* [Raw data]:
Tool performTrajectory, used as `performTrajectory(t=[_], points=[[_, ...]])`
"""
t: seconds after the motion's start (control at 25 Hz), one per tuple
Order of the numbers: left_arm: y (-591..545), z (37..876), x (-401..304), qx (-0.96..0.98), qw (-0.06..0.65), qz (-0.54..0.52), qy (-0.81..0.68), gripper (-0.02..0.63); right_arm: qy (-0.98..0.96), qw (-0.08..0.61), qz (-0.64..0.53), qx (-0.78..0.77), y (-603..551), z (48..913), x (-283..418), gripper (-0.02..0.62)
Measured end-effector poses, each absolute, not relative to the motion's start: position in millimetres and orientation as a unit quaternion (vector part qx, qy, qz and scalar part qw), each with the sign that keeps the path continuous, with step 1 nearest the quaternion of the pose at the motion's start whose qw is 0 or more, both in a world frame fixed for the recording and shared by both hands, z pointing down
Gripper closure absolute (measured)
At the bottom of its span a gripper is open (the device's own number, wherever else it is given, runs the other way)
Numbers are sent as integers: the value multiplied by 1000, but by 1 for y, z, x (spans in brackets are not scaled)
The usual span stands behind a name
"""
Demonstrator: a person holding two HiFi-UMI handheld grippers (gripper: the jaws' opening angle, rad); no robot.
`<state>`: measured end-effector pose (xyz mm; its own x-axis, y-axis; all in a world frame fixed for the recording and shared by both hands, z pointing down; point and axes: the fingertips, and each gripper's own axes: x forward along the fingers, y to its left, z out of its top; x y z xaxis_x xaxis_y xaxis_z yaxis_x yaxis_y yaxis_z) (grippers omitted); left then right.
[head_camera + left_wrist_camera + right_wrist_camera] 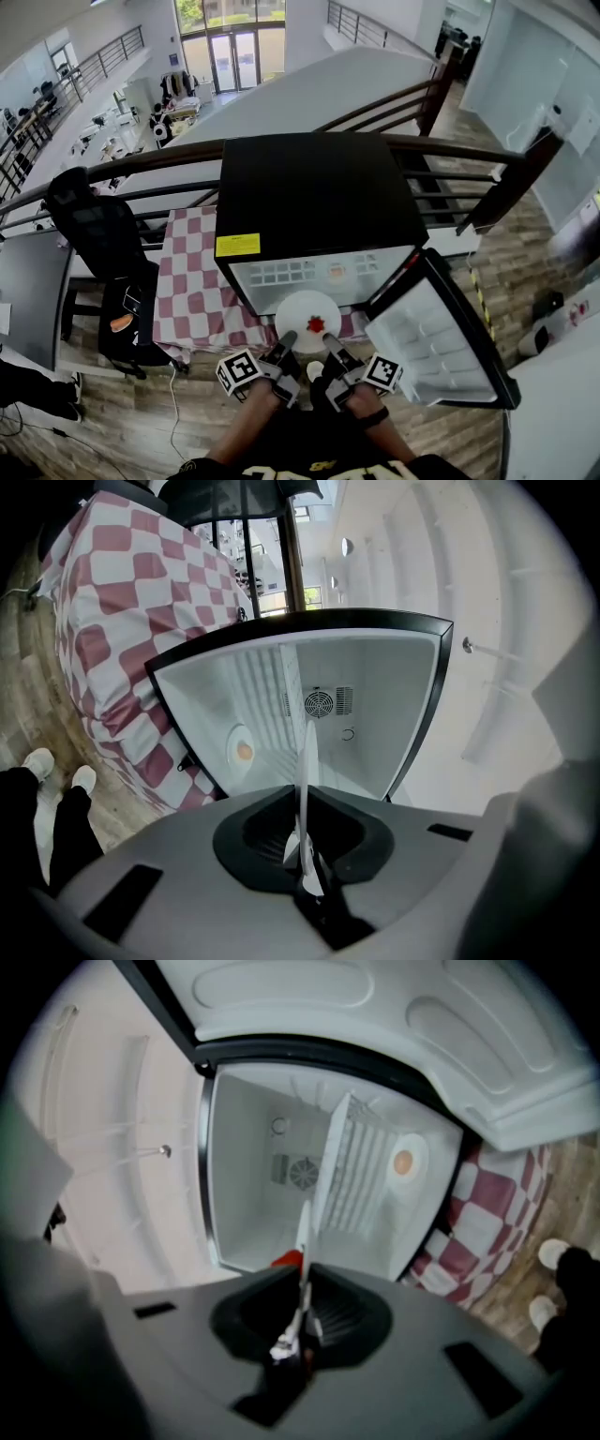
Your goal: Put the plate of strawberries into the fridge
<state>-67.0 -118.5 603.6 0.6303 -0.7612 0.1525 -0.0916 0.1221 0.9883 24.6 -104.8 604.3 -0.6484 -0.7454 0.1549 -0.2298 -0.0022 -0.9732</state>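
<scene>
Floor: pale brown wood planks (141, 412).
Railing: a dark wooden handrail (141, 161) with thin bars runs along the edge of an upper level, with thick posts at the right.
Chair: a black office chair (94, 225) stands left of the checked cloth.
Cloth: a red-and-white checked cloth (192, 281) drapes over a bench and hangs toward the floor.
Desk: a grey desktop (33, 291) at the left edge.
Windows: tall glass doors (234, 56) at the far end of the lower hall, with greenery outside.
Walls: white (534, 66).
Light: bright, even daylight.

Office-building mezzanine: railing (141, 161) over a floor of desks (105, 141), office chair (94, 230), glass entrance doors (234, 58)
</scene>
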Motion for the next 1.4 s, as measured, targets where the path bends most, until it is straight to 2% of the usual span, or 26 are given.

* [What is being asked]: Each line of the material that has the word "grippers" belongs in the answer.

* [Task response]:
Demonstrator: a person holding two HiFi-UMI handheld grippers (gripper: the jaws' opening angle, rad); no robot.
`<state>`: measured end-effector pose (xyz mm; its own x-axis, y-axis; all in a world frame fixed for the recording and shared by both hands, z pointing down; point and axes: the fingertips, and each gripper's own axes: x forward along the fingers, y to its left, z out of its top; x y z xaxis_x xaxis_y xaxis_z yaxis_x yaxis_y yaxis_z) (grippers omitted); left then right.

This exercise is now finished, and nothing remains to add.